Update: this post talks only about one form of event handling. Read this other post for a more detailed explanation on event oriented programming with JavaScript.

Back in the old days of desktop development (gtk, qt, swing, delphi, windows.forms…) it was very common to use events as the primary means of communication between artifacts. However, automated testing wasn’t very common at that point and there was a lack of tools for ui automation. With the web, we haven’t really used events in more than 10 years (asp.net tried to simulate them) but now with javascript we are back to the old techniques. There have been very few changes in software architecture and patterns in the last 20 years. We could have been writing web applications in the browser the way we do today, more than 10 years ago, if the big companies had agreed on standards and all that. It’s always about people, not about software 🙂

Anyway, for those friends of mine that are already practicing TDD but haven’t really used events, it is not clear how to test drive a collaboration between objects, using events.
Let’s see the simplest way to publish and subscribe to an event using javascript:

function Publisher(){
    this.onWeirdData = function(){} // event

    this.someMethod = function(someData){
         if (someData.isWeird)
            this.onWeirdData(); // fires the event
    }
}

function Subscriber(publisher, errorMessageBox){
    this.errorMessageBox = errorMessageBox;

    var handleWeirdData = function(){  // private event handler
        errorMessageBox.show("error: weird data");
    }

    publisher.onWeirdData = function(){  // subscribes to event
        handleWeirdData();
    }
}

This is not a proper implementation of the “Observer pattern” as only one object can
subscribe to the event. We basically replace the publisher event implementation which was
intentionally left blank.
In most cases, I don’t need the publisher to have a list of observers but just one, so this way of event firing/handling is OK for me.
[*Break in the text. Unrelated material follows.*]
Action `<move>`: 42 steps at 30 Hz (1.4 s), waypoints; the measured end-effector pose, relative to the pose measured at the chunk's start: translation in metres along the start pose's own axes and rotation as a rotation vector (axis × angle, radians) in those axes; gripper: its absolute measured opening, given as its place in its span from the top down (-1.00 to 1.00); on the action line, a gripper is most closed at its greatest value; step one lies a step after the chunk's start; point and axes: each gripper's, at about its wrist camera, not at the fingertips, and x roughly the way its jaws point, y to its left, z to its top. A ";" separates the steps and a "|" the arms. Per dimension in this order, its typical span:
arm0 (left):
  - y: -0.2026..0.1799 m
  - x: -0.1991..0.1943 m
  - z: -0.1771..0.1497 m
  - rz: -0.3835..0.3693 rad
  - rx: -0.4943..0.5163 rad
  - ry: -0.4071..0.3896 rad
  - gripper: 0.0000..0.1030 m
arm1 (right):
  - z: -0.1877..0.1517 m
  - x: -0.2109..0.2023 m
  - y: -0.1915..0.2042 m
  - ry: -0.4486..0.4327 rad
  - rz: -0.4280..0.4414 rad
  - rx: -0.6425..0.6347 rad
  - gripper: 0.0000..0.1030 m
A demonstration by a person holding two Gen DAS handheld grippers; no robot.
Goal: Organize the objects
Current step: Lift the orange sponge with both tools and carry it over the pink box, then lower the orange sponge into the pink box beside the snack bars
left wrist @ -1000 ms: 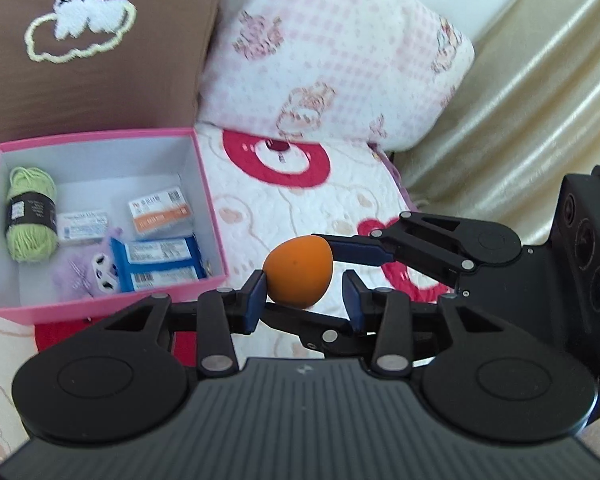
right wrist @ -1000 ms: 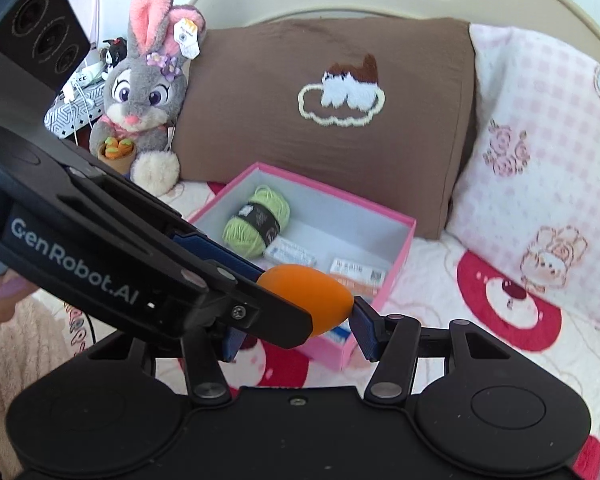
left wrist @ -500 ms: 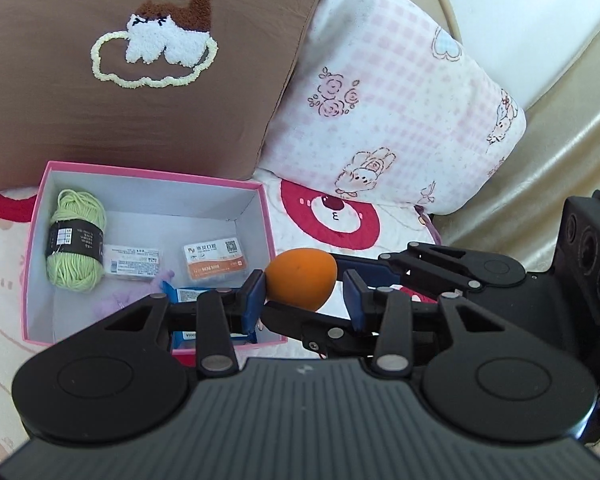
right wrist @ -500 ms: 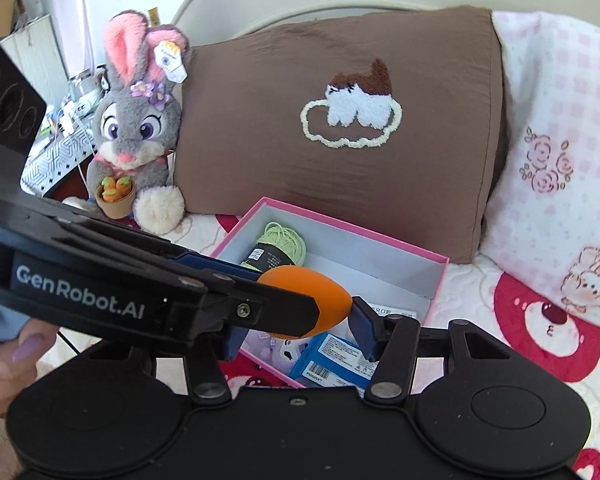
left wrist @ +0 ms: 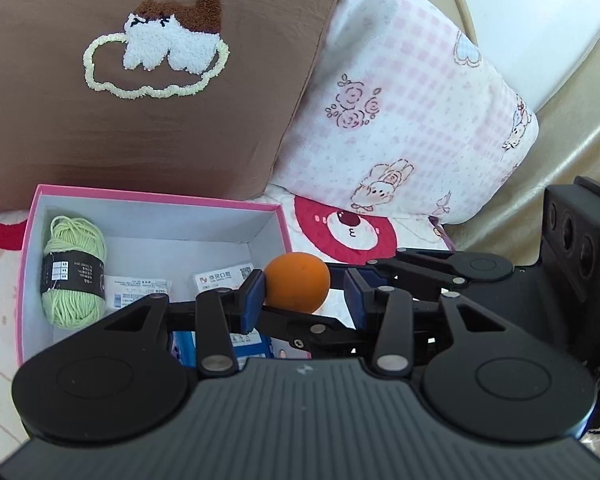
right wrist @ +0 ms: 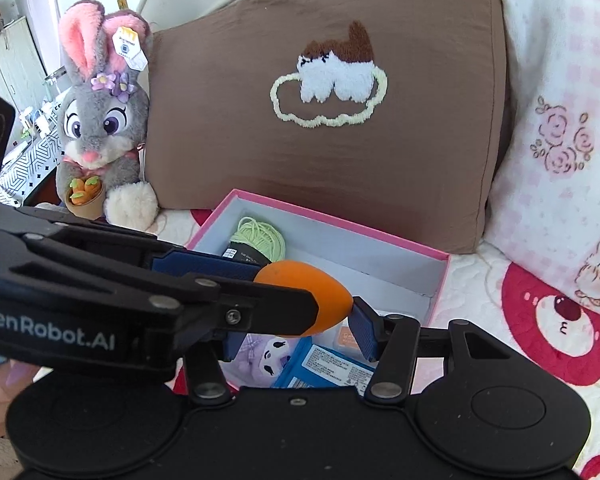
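An orange egg-shaped sponge (left wrist: 297, 281) is held between the two grippers, above the right side of a pink box (left wrist: 160, 203). My right gripper (right wrist: 298, 330) is shut on the orange sponge (right wrist: 318, 300). My left gripper (left wrist: 306, 294) stands around the sponge; its left pad touches it and a gap shows at the right pad. The box (right wrist: 328, 224) holds a green yarn ball (left wrist: 73, 270), white packets (left wrist: 220, 278), blue packets (right wrist: 324, 366) and a small lilac toy (right wrist: 266, 354).
A brown pillow (left wrist: 140, 72) and a pink checked pillow (left wrist: 404, 108) stand behind the box on a quilted bed cover (left wrist: 340, 232). A grey plush rabbit (right wrist: 100, 128) sits at the far left. A beige headboard (left wrist: 572, 128) curves along the right.
Both grippers have carried the orange sponge left and forward, from over the bed cover to above the box's right side. The box now lies nearer and lower in both views.
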 end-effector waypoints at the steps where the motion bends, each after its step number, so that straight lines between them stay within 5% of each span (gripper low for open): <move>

Now imagine that we haven’t written the code above and we start with our test first:

I want my object to fire an event as weird data is received

it("fires event when data is weird", function(){
   var fired = false;

   publisher.onWeirdData = function(){ //  spy on the event
       fired = true;
   };

   publisher.someMethod({isWeirdData: true});

   expect(fired).toBeTruthy();
});

I want my objects to interact through events

it("asks the error box to show when the publisher fires weird data event", function(){
   spyOn(observer.errorMessageBox, "show");

   publisher.onWeirdData();

   expect(observer.errorMessageBox.show).toHaveBeenCalled();
});

Notice that I haven’t spied on the private method “handleWeirdData”. First because it is private, but even if it was public, I don’t want to expose that detail in the test. I just want to express the behavior that I expect from my objects.